_THE DATA:_

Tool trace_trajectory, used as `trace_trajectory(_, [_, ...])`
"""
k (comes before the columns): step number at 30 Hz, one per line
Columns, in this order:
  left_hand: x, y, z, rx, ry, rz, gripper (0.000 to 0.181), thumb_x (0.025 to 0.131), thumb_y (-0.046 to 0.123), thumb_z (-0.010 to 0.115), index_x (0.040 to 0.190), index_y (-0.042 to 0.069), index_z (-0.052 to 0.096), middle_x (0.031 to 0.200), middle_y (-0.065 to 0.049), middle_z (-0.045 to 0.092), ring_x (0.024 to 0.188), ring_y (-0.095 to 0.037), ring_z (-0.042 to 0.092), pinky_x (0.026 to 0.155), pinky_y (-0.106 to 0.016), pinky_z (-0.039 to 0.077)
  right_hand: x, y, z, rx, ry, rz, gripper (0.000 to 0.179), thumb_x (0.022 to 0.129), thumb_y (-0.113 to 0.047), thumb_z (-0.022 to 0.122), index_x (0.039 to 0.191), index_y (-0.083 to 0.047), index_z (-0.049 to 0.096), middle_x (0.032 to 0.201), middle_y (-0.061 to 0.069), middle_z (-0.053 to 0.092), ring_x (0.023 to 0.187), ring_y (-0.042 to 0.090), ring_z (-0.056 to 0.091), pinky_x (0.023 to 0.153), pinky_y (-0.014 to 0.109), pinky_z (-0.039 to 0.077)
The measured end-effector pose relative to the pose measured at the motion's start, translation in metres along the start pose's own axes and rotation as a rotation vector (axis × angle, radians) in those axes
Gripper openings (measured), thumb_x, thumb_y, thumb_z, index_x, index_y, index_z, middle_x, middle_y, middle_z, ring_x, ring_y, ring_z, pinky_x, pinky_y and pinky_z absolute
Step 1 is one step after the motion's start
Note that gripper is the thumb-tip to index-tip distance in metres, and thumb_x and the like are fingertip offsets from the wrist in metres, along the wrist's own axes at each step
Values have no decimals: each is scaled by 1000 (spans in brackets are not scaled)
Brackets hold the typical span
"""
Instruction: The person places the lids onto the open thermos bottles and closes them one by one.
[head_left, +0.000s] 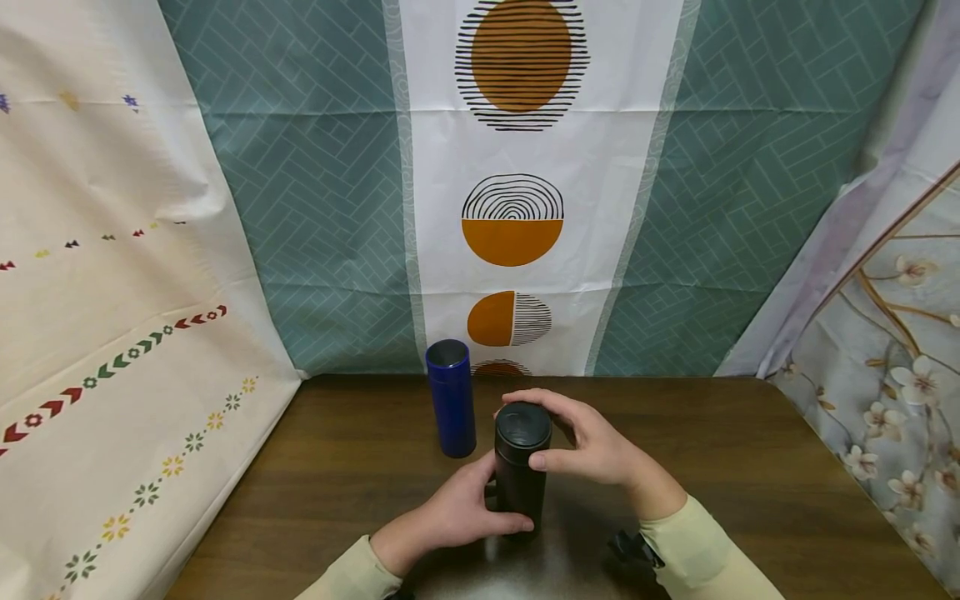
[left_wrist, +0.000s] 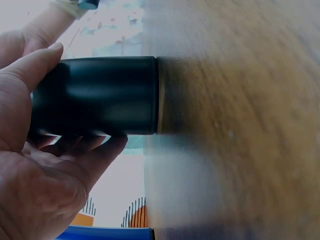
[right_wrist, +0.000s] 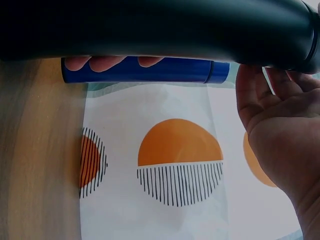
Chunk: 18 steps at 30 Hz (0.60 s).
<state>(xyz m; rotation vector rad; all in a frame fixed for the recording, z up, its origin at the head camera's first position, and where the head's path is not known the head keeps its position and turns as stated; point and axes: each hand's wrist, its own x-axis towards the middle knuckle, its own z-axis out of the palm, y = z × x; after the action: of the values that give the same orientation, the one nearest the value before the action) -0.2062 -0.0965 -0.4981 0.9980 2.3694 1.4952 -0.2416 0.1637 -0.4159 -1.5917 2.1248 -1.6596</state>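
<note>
A black thermos flask [head_left: 519,492] stands upright at the front middle of the table, its round black lid [head_left: 524,425] on top. My left hand [head_left: 461,508] grips the body from the left, thumb across the front and fingers behind. Around the lid curls my right hand [head_left: 600,446], with the thumb on the near side and fingers on the far side. In the left wrist view the flask's base [left_wrist: 154,95] is at the table surface. Behind and to the left stands a blue flask [head_left: 453,408] with a dark top; neither hand touches it.
The brown wooden table [head_left: 337,475] ends at a patterned teal and white cloth [head_left: 322,208] hanging behind it. A cream embroidered cloth [head_left: 112,333] hangs at the left, a floral cloth [head_left: 900,417] at the right.
</note>
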Motion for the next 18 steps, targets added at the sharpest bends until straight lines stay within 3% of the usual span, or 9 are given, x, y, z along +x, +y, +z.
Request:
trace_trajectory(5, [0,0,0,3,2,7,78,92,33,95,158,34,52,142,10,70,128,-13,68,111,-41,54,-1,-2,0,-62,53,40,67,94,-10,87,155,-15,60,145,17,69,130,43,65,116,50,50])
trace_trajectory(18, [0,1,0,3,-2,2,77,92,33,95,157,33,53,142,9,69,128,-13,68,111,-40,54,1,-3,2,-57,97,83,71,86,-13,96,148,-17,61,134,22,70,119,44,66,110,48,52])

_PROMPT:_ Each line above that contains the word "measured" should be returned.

_TASK OUTPUT:_
The measured end-effector pose relative to the pose measured at the motion's start, translation in metres along the start pose's own axes and rotation as a rotation vector (axis × angle, radians) in those axes
Gripper openings (measured), thumb_x, thumb_y, thumb_z, index_x, index_y, index_z, middle_x, middle_y, middle_z, ring_x, ring_y, ring_z, pinky_x, pinky_y and pinky_z absolute

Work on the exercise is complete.